- Born: Eugene Francis Byrnes March 18, 1889 New York City, U.S.
- Died: July 26, 1974 (aged 85) New York City, U.S.
- Area: Cartoonist
- Notable works: Reg'lar Fellers

= Gene Byrnes =

American cartoonist

Eugene Francis Byrnes (March 18, 1889 – July 26, 1974) created the long-running comic strip Reg'lar Fellers, which he signed Gene Byrnes. His humorous look at suburban children (who nevertheless spoke like New York street kids) was syndicated from 1917 to 1949.

== Early life and education ==
Born and educated in New York City, Byrnes was ten years old when he entered a contest that involved drawing a picture in a store window and won the prize, a $5 suit. He took a job as an office boy at McClure's when he was 15, and a year later he went to work in his father's harness business and soon started his own business, making horse collars. He also worked as a bug spray salesman, shoemaker and shoe salesman, introducing electric shoe repairs to New York.

Byrnes planned a career in sports, but after he broke his leg during a wrestling match, he began copying the cartoons of Tad Dorgan while recuperating in the hospital. He was a graduate of the Landon School of Illustration and Cartooning correspondence course, which displayed his name in its advertisements.

==Cartoons to comics==
Byrnes met Winsor McCay who gave him a letter of recommendation which led to work as a sports cartoonist. At the New York Telegram where Things That Never Happen was part of Byrnes' larger feature, It's A Great Life If You Don't Weaken, syndicated by the New York Evening Telegram from 1915 to 1919. In 1917, this cartoon feature introduced the Reg'lar Fellers characters.

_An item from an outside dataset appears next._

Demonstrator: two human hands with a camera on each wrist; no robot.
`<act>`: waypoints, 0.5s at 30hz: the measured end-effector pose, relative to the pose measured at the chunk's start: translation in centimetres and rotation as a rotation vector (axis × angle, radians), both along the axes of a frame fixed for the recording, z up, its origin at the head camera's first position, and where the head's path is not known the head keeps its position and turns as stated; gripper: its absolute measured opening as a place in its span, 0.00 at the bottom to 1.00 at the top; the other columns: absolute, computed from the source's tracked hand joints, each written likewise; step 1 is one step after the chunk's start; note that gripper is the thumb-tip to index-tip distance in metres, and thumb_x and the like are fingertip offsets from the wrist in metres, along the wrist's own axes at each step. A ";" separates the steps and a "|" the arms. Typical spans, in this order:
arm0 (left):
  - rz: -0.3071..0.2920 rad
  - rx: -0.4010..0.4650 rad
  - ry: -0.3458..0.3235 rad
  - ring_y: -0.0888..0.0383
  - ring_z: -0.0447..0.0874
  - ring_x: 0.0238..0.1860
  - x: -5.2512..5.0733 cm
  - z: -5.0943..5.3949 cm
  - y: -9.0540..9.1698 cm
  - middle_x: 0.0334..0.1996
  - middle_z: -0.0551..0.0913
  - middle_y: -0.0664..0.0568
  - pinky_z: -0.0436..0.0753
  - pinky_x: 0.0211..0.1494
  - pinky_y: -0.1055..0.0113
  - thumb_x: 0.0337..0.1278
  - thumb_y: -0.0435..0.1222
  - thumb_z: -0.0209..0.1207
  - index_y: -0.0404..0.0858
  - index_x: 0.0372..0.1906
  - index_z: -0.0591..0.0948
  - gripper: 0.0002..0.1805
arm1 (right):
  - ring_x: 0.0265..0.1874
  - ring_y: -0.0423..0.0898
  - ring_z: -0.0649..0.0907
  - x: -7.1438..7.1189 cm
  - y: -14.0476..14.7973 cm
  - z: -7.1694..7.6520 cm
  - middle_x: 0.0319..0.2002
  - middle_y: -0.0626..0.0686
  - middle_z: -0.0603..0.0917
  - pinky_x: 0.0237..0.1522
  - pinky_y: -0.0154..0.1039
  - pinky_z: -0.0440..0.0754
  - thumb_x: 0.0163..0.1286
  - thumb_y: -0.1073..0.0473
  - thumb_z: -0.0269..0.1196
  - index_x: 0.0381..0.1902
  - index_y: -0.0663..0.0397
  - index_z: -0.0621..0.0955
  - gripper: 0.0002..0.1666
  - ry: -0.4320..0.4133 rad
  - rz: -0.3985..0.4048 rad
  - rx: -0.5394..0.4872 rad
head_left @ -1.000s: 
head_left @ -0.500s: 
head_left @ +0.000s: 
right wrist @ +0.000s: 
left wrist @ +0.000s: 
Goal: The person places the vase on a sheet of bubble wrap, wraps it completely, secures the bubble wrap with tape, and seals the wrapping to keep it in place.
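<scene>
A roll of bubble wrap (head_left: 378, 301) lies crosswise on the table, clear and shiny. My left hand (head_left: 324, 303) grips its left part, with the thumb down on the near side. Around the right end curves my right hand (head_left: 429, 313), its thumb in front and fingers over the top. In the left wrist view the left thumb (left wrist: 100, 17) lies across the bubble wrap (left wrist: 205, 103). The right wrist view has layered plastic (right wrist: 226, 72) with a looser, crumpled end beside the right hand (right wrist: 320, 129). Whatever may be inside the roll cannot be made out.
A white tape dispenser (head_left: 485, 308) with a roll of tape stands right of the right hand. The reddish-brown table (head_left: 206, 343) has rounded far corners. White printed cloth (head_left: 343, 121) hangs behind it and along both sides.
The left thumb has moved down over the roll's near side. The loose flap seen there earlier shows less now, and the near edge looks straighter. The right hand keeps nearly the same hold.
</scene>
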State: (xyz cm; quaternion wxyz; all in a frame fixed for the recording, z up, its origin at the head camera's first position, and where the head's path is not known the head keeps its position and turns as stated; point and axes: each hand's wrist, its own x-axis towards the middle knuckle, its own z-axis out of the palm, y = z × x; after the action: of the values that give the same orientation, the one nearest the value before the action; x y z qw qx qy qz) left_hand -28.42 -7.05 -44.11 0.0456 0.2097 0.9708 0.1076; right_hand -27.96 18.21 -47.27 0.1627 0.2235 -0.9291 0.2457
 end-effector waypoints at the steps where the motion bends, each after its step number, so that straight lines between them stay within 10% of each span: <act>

In 1919, he began Wide Awake Willie as a New York Herald Sunday page, and this too featured Reg'lar Fellers characters. With Reg'lar Fellers running as a daily strip in 1920, he changed the name of the Sunday strip to Reg'lar Fellers. Byrnes and his wife lived in New York with a summer home in Lake Champlain. During a 16-day trip west by automobile in 1922, they saw Carmel, California and decided to live there. They acquired the stone house then known as the Foster house, built in 1906, and remodeled it.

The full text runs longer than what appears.